BRIEF: Give the entries again, precisely as they were written.

DATASET:
┌──

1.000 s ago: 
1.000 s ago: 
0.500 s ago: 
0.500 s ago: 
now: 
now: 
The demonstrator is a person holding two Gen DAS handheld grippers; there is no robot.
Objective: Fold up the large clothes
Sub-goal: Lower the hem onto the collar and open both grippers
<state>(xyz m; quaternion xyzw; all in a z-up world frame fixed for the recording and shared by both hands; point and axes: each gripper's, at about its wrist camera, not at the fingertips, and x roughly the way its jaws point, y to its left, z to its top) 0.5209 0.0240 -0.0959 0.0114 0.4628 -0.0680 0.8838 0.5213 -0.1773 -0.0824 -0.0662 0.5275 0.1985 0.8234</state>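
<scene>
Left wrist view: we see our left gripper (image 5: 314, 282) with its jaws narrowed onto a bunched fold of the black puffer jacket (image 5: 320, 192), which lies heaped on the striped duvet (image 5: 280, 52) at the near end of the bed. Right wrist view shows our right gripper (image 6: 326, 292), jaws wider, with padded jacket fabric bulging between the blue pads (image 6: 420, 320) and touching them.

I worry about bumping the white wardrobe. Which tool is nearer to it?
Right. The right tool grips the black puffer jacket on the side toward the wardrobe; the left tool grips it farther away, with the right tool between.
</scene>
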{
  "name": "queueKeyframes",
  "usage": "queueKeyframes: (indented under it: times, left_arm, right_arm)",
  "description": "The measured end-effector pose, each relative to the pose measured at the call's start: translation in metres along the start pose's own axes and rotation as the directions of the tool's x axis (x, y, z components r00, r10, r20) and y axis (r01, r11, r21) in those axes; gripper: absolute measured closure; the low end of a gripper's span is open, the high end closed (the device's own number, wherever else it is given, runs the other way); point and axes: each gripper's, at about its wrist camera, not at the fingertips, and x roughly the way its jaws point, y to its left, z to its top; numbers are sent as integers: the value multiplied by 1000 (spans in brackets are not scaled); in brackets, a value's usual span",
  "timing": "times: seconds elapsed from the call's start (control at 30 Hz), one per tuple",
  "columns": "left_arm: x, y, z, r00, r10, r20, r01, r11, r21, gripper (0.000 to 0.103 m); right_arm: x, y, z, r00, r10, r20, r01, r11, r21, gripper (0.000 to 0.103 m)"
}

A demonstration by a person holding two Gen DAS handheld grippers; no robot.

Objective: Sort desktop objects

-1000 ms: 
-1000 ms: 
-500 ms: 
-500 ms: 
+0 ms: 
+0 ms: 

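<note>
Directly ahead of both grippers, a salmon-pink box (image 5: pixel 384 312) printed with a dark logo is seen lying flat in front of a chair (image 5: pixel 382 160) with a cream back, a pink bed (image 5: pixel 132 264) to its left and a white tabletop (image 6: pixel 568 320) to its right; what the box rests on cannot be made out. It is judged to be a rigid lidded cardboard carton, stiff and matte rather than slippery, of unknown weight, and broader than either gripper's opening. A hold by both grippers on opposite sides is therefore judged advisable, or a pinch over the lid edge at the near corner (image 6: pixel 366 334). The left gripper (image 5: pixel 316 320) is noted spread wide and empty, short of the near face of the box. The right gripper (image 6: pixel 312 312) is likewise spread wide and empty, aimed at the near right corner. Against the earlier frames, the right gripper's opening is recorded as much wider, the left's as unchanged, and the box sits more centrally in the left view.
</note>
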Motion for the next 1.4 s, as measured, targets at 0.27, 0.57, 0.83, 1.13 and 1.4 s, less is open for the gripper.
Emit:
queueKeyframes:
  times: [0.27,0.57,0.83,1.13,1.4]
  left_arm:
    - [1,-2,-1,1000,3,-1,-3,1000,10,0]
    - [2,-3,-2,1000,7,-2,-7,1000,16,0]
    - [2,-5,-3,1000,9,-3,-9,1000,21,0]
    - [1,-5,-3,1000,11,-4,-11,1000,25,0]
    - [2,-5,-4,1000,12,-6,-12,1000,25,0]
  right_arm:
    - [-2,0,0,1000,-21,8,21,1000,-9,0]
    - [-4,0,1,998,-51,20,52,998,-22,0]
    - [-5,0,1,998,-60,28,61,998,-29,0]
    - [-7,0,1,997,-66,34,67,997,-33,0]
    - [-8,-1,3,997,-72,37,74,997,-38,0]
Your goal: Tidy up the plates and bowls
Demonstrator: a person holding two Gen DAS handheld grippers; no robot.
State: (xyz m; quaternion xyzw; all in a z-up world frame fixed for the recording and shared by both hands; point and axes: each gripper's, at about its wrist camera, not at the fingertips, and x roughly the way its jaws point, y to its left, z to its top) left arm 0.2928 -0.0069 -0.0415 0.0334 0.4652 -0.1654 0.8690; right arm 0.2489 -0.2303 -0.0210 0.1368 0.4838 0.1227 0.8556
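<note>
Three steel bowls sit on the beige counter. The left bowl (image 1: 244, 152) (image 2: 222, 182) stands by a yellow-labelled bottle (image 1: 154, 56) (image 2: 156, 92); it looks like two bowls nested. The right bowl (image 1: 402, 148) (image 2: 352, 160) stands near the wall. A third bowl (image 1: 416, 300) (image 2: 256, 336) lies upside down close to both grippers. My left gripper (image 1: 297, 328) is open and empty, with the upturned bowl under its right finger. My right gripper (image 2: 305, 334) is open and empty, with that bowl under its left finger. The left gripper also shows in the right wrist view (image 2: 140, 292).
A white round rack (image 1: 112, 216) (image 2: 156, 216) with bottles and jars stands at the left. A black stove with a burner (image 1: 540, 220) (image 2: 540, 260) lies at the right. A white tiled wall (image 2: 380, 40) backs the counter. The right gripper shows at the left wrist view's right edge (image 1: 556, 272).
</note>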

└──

RESULT FOR THIS EXERCISE:
1.000 s ago: 
1.000 s ago: 
0.500 s ago: 
0.500 s ago: 
now: 
now: 
The demonstrator is a person holding two Gen DAS handheld grippers; there is no robot.
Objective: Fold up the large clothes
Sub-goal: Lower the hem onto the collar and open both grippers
<state>(xyz m; quaternion xyzw; all in a z-up world frame fixed for the recording and shared by both hands; point and axes: each gripper's, at about its wrist camera, not at the fingertips, and x roughly the way its jaws point, y to its left, z to its top) 0.5209 0.0240 -0.0959 0.0114 0.4628 -0.0680 0.8838 0.5213 -0.1773 -0.0824 -0.0662 0.5275 0.1985 0.8234</state>
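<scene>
Left wrist view: we see our left gripper (image 5: 314, 282) with its jaws narrowed onto a bunched fold of the black puffer jacket (image 5: 320, 192), which lies heaped on the striped duvet (image 5: 280, 52) at the near end of the bed. Right wrist view shows our right gripper (image 6: 326, 292), jaws wider, with padded jacket fabric bulging between the blue pads (image 6: 420, 320) and touching them.

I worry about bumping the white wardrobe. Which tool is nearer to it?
Right. The right tool grips the black puffer jacket on the side toward the wardrobe; the left tool grips it farther away, with the right tool between.
</scene>
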{
  "name": "queueKeyframes",
  "usage": "queueKeyframes: (indented under it: times, left_arm, right_arm)",
  "description": "The measured end-effector pose, each relative to the pose measured at the call's start: translation in metres along the start pose's own axes and rotation as the directions of the tool's x axis (x, y, z components r00, r10, r20) and y axis (r01, r11, r21) in those axes; gripper: absolute measured closure; the low end of a gripper's span is open, the high end closed (the device's own number, wherever else it is given, runs the other way); point and axes: each gripper's, at about its wrist camera, not at the fingertips, and x roughly the way its jaws point, y to its left, z to its top; numbers are sent as integers: the value multiplied by 1000 (spans in brackets are not scaled); in brackets, a value's usual span",
  "timing": "times: seconds elapsed from the call's start (control at 30 Hz), one per tuple",
  "columns": "left_arm: x, y, z, r00, r10, r20, r01, r11, r21, gripper (0.000 to 0.103 m); right_arm: x, y, z, r00, r10, r20, r01, r11, r21, gripper (0.000 to 0.103 m)"
}

A demonstration by a person holding two Gen DAS handheld grippers; no robot.

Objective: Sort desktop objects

-1000 ms: 
-1000 ms: 
-500 ms: 
-500 ms: 
+0 ms: 
+0 ms: 

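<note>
Directly ahead of both grippers, a salmon-pink box (image 5: pixel 384 312) printed with a dark logo is seen lying flat in front of a chair (image 5: pixel 382 160) with a cream back, a pink bed (image 5: pixel 132 264) to its left and a white tabletop (image 6: pixel 568 320) to its right; what the box rests on cannot be made out. It is judged to be a rigid lidded cardboard carton, stiff and matte rather than slippery, of unknown weight, and broader than either gripper's opening. A hold by both grippers on opposite sides is therefore judged advisable, or a pinch over the lid edge at the near corner (image 6: pixel 366 334). The left gripper (image 5: pixel 316 320) is noted spread wide and empty, short of the near face of the box. The right gripper (image 6: pixel 312 312) is likewise spread wide and empty, aimed at the near right corner. Against the earlier frames, the right gripper's opening is recorded as much wider, the left's as unchanged, and the box sits more centrally in the left view.
</note>
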Motion for the next 1.4 s, as measured, targets at 0.27, 0.57, 0.83, 1.13 and 1.4 s, less is open for the gripper.
Emit:
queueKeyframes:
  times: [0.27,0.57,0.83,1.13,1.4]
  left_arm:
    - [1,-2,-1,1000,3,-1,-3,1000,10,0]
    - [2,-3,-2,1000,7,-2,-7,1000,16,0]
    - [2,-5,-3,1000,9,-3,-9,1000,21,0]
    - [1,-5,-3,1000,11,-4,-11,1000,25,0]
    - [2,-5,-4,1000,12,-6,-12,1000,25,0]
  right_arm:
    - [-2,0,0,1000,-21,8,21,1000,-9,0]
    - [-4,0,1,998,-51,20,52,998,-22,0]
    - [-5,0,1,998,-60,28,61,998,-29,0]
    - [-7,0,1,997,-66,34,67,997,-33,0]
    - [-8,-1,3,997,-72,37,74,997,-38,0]
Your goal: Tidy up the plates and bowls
Demonstrator: a person holding two Gen DAS handheld grippers; no robot.
State: (xyz m; quaternion xyzw; all in a z-up world frame fixed for the recording and shared by both hands; point and axes: each gripper's, at about its wrist camera, not at the fingertips, and x roughly the way its jaws point, y to its left, z to its top) left arm 0.2928 -0.0069 -0.0415 0.0334 0.4652 -0.1654 0.8690; right arm 0.2489 -0.2303 -0.0210 0.1368 0.4838 0.1227 0.8556
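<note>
Three steel bowls sit on the beige counter. The left bowl (image 1: 244, 152) (image 2: 222, 182) stands by a yellow-labelled bottle (image 1: 154, 56) (image 2: 156, 92); it looks like two bowls nested. The right bowl (image 1: 402, 148) (image 2: 352, 160) stands near the wall. A third bowl (image 1: 416, 300) (image 2: 256, 336) lies upside down close to both grippers. My left gripper (image 1: 297, 328) is open and empty, with the upturned bowl under its right finger. My right gripper (image 2: 305, 334) is open and empty, with that bowl under its left finger. The left gripper also shows in the right wrist view (image 2: 140, 292).
A white round rack (image 1: 112, 216) (image 2: 156, 216) with bottles and jars stands at the left. A black stove with a burner (image 1: 540, 220) (image 2: 540, 260) lies at the right. A white tiled wall (image 2: 380, 40) backs the counter. The right gripper shows at the left wrist view's right edge (image 1: 556, 272).
</note>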

The full output has been given.